Hi,there.I installed nvhpc_sdk_20.7 on a centos7.9 with CUDA driver 11.0.After Installation,I run nvcc --version
mpirun --version
,they run correctly.But when I want to compile an example with offical example(…/examples/MPI/samples/mpihello),I counted following error:
make
mpif90 -fast -o mpihello.out mpihello.f
mpif90 -fast -o mpihello_f90.out mpihello.f90
mpicc -fast -Bdynamic -o myname.out myname.c
"myname.c", line 16: warning: function "printf" declared implicitly
printf("My name is %s\n",hname);
^
"myname.c", line 11: warning: variable "ierr" was declared but never referenced
int len,ierr;
^
--------------- Executing mpihello.out ----------------------
mpirun -np 2 ./mpihello.out
[localhost:120913] *** Process received signal ***
[localhost:120913] Signal: Floating point exception (8)

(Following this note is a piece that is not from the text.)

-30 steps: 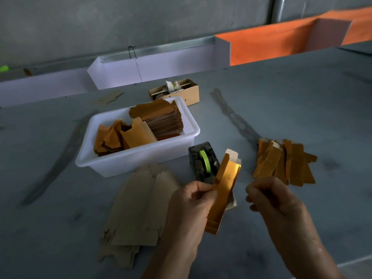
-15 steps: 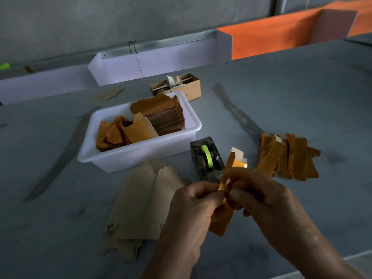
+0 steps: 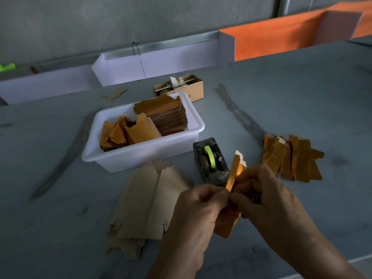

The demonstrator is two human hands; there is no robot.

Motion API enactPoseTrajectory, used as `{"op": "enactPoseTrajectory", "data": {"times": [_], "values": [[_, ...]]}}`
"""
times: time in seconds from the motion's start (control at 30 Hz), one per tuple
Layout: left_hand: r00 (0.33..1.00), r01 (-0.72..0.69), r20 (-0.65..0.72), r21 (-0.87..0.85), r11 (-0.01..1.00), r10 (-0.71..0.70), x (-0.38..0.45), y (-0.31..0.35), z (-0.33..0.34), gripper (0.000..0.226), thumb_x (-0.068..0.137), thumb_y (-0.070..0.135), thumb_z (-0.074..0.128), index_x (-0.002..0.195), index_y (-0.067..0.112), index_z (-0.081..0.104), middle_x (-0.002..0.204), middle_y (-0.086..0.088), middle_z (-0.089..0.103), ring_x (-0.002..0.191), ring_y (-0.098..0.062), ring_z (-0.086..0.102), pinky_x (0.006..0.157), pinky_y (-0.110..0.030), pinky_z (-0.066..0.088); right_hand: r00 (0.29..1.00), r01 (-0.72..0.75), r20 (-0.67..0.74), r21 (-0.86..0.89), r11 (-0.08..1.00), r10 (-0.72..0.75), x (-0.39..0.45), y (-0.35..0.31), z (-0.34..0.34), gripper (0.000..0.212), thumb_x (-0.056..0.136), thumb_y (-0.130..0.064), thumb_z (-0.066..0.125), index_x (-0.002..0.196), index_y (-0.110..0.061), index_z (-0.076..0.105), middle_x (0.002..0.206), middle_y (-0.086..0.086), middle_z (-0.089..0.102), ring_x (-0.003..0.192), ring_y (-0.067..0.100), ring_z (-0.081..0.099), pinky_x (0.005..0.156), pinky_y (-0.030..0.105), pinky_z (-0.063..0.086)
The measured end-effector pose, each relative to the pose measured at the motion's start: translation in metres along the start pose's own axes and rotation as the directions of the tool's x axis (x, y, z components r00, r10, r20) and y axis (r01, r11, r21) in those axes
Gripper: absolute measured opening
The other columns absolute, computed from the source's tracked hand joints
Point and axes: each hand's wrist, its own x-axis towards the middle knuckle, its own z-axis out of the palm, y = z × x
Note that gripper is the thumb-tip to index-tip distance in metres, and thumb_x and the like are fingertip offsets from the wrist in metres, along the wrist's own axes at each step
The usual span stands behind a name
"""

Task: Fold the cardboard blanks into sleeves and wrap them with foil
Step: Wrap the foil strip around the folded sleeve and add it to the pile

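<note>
Both hands hold one narrow gold-foil sleeve [image 3: 231, 174] upright above the grey table, its white cardboard top poking out. My left hand [image 3: 198, 210] pinches its left edge at mid-height. My right hand [image 3: 265, 200] pinches the same spot from the right, fingers curled over the foil. The sleeve's lower end shows below the hands. A stack of flat brown cardboard blanks [image 3: 149, 202] lies left of my hands. A pile of finished gold sleeves [image 3: 291, 158] lies on the right.
A white plastic tub [image 3: 141, 156] with gold foil sheets stands behind the blanks. A tape dispenser [image 3: 210, 160] with a green roll sits just beyond my hands. A small open cardboard box [image 3: 181, 86] sits farther back, before white and orange wall panels.
My right hand, apart from the sleeve one second ago, has come in and taken hold of it beside my left hand. The sleeve has stayed nearly in place.
</note>
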Motion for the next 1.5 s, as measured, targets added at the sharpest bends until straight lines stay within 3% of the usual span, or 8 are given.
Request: {"op": "enactPoseTrajectory", "data": {"times": [0.43,0.57,0.7,0.93,1.07,1.17,1.37,1.5], "values": [[0.789,-0.393,-0.388,0.276,0.877,0.476,-0.002,-0.027,0.008,0.009,0.085,0.010,0.066,0.080,0.016,0.070,0.073,-0.005,0.070,0.067,-0.018,0.069,0.064,-0.040,0.058,0.998,-0.022,-0.063,-0.331,0.943,0.001,0.001,-0.018,0.005,0.045,0.064,-0.069,0.051,0.087,-0.034,0.034,0.058,-0.008,0.053,0.055,0.004,0.053,0.051,0.026,0.047],[0.857,-0.326,-0.351,0.199,0.924,0.378,-0.002,-0.021,0.003,0.009,0.086,0.018,0.065,0.082,0.021,0.072,0.075,-0.002,0.072,0.070,-0.012,0.070,0.057,-0.018,0.054,0.992,-0.123,0.025,0.075,0.990,0.122,0.004,-0.007,0.006,0.053,0.047,-0.070,0.053,0.085,-0.034,0.048,0.070,-0.007,0.063,0.067,0.003,0.063,0.057,0.017,0.050],[0.903,-0.248,-0.319,0.162,0.955,0.289,-0.001,-0.024,0.004,0.019,0.087,0.015,0.066,0.075,0.030,0.072,0.071,0.000,0.072,0.066,-0.013,0.069,0.054,-0.022,0.053,0.969,-0.242,0.155,0.475,0.846,0.190,0.004,0.001,0.022,0.015,0.071,-0.023,0.074,0.084,-0.019,0.067,0.078,0.008,0.071,0.080,0.027,0.067,0.079,0.044,0.054],[0.948,-0.131,-0.251,0.253,0.958,0.196,0.003,-0.019,-0.016,0.008,0.086,0.031,0.064,0.091,0.037,0.063,0.076,0.008,0.072,0.072,-0.010,0.069,0.053,-0.032,0.055,0.972,-0.232,0.089,0.468,0.853,0.215,0.020,0.013,0.016,0.015,0.089,-0.013,0.057,0.084,-0.023,0.066,0.072,0.006,0.067,0.069,0.018,0.066,0.061,0.029,0.053],[0.831,0.148,-0.408,0.818,0.556,0.378,0.012,-0.021,-0.052,0.029,0.090,0.041,0.054,0.114,0.026,0.059,0.110,0.002,0.064,0.102,-0.019,0.058,0.085,-0.028,0.043,0.935,-0.246,-0.205,0.216,0.945,0.291,0.057,0.044,-0.004,0.009,0.092,-0.022,0.054,0.086,-0.023,0.062,0.065,0.004,0.060,0.052,0.013,0.058,0.046,0.023,0.043],[0.840,0.387,-0.443,0.894,0.225,0.314,0.016,-0.028,-0.071,0.051,0.086,0.059,0.048,0.122,0.023,0.047,0.122,-0.002,0.044,0.112,-0.023,0.041,0.092,-0.031,0.038,0.922,-0.336,-0.214,-0.029,0.942,0.322,0.080,0.064,-0.010,0.015,0.093,-0.026,0.053,0.085,-0.014,0.057,0.069,0.009,0.059,0.062,0.023,0.059,0.056,0.036,0.052],[0.829,0.376,-0.496,0.836,0.400,0.257,0.030,-0.027,-0.085,0.033,0.074,0.048,0.071,0.085,0.022,0.053,0.104,-0.007,0.054,0.099,-0.028,0.049,0.087,-0.034,0.038,0.926,-0.307,-0.309,-0.289,0.907,0.215,0.072,0.065,-0.008,0.040,0.092,-0.026,0.052,0.128,-0.010,0.052,0.129,0.016,0.050,0.118,0.034,0.045,0.099,0.046,0.041],[0.837,0.317,-0.495,0.786,0.531,0.233,0.034,-0.022,-0.091,0.022,0.080,0.038,0.070,0.075,0.018,0.061,0.086,-0.005,0.064,0.085,-0.024,0.060,0.070,-0.031,0.044,0.934,-0.150,-0.351,-0.217,0.965,0.067,0.054,0.047,-0.003,0.032,0.090,-0.021,0.056,0.121,-0.011,0.057,0.128,0.008,0.051,0.110,0.029,0.052,0.090,0.040,0.047]]}}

[localhost:120913] Signal code: Integer divide-by-zero (1)
[localhost:120913] Failing at address: 0x7f1ba84b41a9
[localhost:120913] [ 0] /lib64/libpthread.so.0(+0xf630)[0x7f1ba7257630]
[localhost:120913] [ 1] /opt/nvidia/hpc_sdk/Linux_x86_64/20.7/comm_libs/openmpi/openmpi-3.1.5/bin/.bin/../../lib/libopen-pal.so.40(+0x1151a9)[0x7f1ba84b41a9]

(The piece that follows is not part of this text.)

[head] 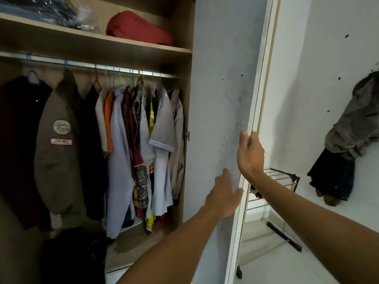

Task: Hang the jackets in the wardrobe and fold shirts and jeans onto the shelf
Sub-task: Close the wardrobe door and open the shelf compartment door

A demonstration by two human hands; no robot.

[localhost:120913] [ 2] /opt/nvidia/hpc_sdk/Linux_x86_64/20.7/comm_libs/openmpi/openmpi-3.1.5/bin/.bin/../../lib/libopen-pal.so.40(+0x116522)[0x7f1ba84b5522]

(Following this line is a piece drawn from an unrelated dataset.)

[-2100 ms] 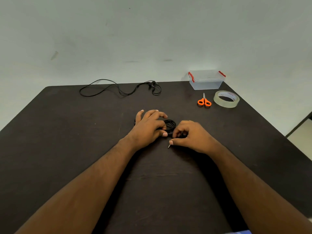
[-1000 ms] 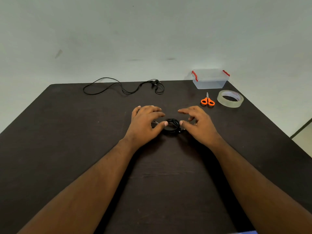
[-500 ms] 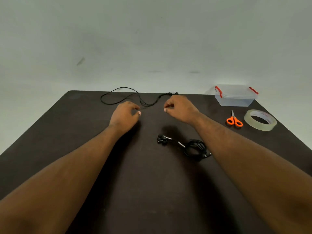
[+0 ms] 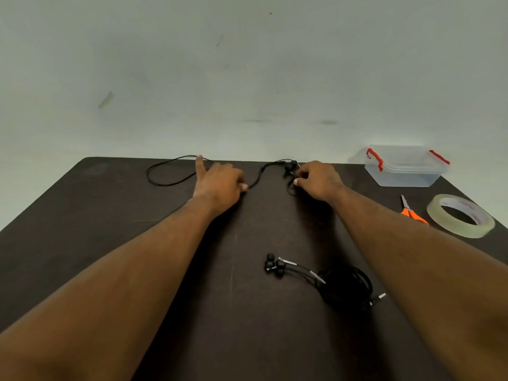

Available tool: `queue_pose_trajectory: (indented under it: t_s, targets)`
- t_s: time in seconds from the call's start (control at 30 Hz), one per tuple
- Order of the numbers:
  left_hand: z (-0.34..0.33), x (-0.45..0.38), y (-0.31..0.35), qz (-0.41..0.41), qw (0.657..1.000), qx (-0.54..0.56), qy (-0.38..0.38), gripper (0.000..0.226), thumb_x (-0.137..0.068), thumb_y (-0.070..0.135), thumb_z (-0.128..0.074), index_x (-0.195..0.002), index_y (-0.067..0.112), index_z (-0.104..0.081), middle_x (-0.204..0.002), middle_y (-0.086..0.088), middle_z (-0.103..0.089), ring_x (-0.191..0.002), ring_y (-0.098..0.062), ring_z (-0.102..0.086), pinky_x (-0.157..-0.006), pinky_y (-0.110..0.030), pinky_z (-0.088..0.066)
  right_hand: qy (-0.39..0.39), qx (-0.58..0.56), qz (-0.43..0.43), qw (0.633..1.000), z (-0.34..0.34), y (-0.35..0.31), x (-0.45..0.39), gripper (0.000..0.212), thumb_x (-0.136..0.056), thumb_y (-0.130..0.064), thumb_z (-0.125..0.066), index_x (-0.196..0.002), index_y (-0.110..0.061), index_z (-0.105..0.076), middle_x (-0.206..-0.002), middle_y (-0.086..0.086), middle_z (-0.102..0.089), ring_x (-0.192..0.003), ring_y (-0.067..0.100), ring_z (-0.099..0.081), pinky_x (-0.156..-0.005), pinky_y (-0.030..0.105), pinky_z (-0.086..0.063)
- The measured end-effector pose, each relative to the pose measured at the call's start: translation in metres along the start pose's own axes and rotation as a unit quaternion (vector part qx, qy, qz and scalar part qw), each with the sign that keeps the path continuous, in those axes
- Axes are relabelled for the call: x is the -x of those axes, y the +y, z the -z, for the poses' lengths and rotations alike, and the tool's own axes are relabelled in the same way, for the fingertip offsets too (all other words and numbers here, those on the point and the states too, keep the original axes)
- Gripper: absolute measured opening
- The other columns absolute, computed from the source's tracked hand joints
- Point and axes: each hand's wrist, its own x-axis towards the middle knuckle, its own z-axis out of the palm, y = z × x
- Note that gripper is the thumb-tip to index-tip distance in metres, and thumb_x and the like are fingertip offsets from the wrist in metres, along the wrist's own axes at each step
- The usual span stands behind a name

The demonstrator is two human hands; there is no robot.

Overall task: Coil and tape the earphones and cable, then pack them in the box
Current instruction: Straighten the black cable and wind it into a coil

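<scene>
At the table's far edge, the left hand [image 4: 220,185] pinches the loose cable [image 4: 165,183], the right hand [image 4: 319,182] grips its bunched end; pulling unevenly could tangle it. Coiled earphones [image 4: 343,287] lie nearer, untaped.

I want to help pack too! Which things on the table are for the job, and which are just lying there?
For the job:
- loose black cable, pinched by the left hand and right hand
- coiled earphones
- tape roll
- scissors
- clear box, lid on

Just lying about:
- nothing I can see; only the dark table underneath
</scene>
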Motion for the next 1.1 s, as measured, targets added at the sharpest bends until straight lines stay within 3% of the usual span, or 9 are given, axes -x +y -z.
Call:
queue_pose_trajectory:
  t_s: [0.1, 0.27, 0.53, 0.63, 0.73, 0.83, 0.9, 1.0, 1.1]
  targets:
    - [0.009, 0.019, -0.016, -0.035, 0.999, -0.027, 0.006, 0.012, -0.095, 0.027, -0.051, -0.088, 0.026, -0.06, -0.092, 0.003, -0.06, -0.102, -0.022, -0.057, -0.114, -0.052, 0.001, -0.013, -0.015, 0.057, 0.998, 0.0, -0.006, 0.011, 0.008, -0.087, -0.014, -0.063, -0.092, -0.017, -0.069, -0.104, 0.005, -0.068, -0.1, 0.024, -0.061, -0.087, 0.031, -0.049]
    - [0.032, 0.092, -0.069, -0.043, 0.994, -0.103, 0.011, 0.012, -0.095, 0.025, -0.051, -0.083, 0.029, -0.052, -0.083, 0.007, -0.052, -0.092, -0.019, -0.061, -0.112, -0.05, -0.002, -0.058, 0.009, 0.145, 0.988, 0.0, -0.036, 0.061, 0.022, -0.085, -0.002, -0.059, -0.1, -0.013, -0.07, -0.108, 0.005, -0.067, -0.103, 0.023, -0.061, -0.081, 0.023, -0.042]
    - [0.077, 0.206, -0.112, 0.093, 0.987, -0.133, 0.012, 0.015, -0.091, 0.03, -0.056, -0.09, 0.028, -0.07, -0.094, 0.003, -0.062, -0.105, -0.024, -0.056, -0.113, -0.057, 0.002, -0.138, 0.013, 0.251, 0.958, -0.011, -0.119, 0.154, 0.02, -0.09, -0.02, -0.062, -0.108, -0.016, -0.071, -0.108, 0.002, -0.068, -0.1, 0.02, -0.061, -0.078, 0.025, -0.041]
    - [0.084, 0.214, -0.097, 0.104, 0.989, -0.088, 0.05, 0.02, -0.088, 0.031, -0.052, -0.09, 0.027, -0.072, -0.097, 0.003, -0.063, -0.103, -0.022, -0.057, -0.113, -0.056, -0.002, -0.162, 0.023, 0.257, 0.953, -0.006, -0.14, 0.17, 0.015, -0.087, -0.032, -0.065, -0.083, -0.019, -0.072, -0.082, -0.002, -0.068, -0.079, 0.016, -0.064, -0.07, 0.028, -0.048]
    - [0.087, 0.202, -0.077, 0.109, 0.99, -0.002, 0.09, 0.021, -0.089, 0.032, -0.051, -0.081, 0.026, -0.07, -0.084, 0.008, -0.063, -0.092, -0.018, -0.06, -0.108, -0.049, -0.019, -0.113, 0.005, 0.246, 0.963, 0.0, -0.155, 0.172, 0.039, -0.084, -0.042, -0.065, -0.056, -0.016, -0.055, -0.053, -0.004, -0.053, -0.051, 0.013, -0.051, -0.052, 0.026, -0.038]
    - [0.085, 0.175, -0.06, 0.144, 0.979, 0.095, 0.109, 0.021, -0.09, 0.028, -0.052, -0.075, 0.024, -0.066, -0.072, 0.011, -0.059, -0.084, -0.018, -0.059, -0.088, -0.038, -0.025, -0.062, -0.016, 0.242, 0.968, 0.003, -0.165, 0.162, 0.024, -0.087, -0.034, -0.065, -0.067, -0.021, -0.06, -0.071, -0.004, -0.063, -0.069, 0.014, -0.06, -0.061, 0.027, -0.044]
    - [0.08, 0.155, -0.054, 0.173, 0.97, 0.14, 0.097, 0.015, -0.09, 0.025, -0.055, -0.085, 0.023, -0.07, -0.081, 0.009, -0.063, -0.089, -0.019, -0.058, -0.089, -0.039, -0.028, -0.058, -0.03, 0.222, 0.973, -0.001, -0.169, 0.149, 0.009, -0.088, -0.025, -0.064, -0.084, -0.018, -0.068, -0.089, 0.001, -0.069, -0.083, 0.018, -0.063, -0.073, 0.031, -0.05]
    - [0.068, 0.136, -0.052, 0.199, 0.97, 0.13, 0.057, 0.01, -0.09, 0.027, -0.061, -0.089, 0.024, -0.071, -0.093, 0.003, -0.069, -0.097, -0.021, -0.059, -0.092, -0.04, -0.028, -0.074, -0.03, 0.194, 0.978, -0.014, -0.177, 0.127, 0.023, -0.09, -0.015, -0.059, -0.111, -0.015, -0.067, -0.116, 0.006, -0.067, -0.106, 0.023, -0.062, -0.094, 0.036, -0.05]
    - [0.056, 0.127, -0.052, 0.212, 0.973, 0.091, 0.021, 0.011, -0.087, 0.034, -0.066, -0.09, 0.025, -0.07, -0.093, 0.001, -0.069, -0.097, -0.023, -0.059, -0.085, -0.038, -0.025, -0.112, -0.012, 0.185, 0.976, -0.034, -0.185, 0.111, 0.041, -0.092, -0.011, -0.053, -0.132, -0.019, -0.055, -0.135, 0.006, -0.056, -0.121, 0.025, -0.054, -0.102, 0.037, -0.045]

[localhost:120913] [ 3] /opt/nvidia/hpc_sdk/Linux_x86_64/20.7/comm_libs/openmpi/openmpi-3.1.5/bin/.bin/../../lib/libopen-pal.so.40(+0x1142a8)[0x7f1ba84b32a8]
[localhost:120913] [ 4] /opt/nvidia/hpc_sdk/Linux_x86_64/20.7/comm_libs/openmpi/openmpi-3.1.5/bin/.bin/../../lib/libopen-pal.so.40(+0x113d78)[0x7f1ba84b2d78]
[localhost:120913] [ 5] /opt/nvidia/hpc_sdk/Linux_x86_64/20.7/comm_libs/openmpi/openmpi-3.1.5/bin/.bin/../../lib/libopen-pal.so.40(+0x120abe)[0x7f1ba84bfabe]
[localhost:120913] [ 6] /opt/nvidia/hpc_sdk/Linux_x86_64/20.7/comm_libs/openmpi/openmpi-3.1.5/bin/.bin/../../lib/libopen-pal.so.40(opal_hwloc1117_hwloc_topology_load+0x19b)[0x7f1ba84be01b]
[localhost:120913] [ 7] /opt/nvidia/hpc_sdk/Linux_x86_64/20.7/comm_libs/openmpi/openmpi-3.1.5/bin/.bin/../../lib/libopen-pal.so.40(opal_hwloc_base_get_topology+0x2fe)[0x7f1ba8494c6e]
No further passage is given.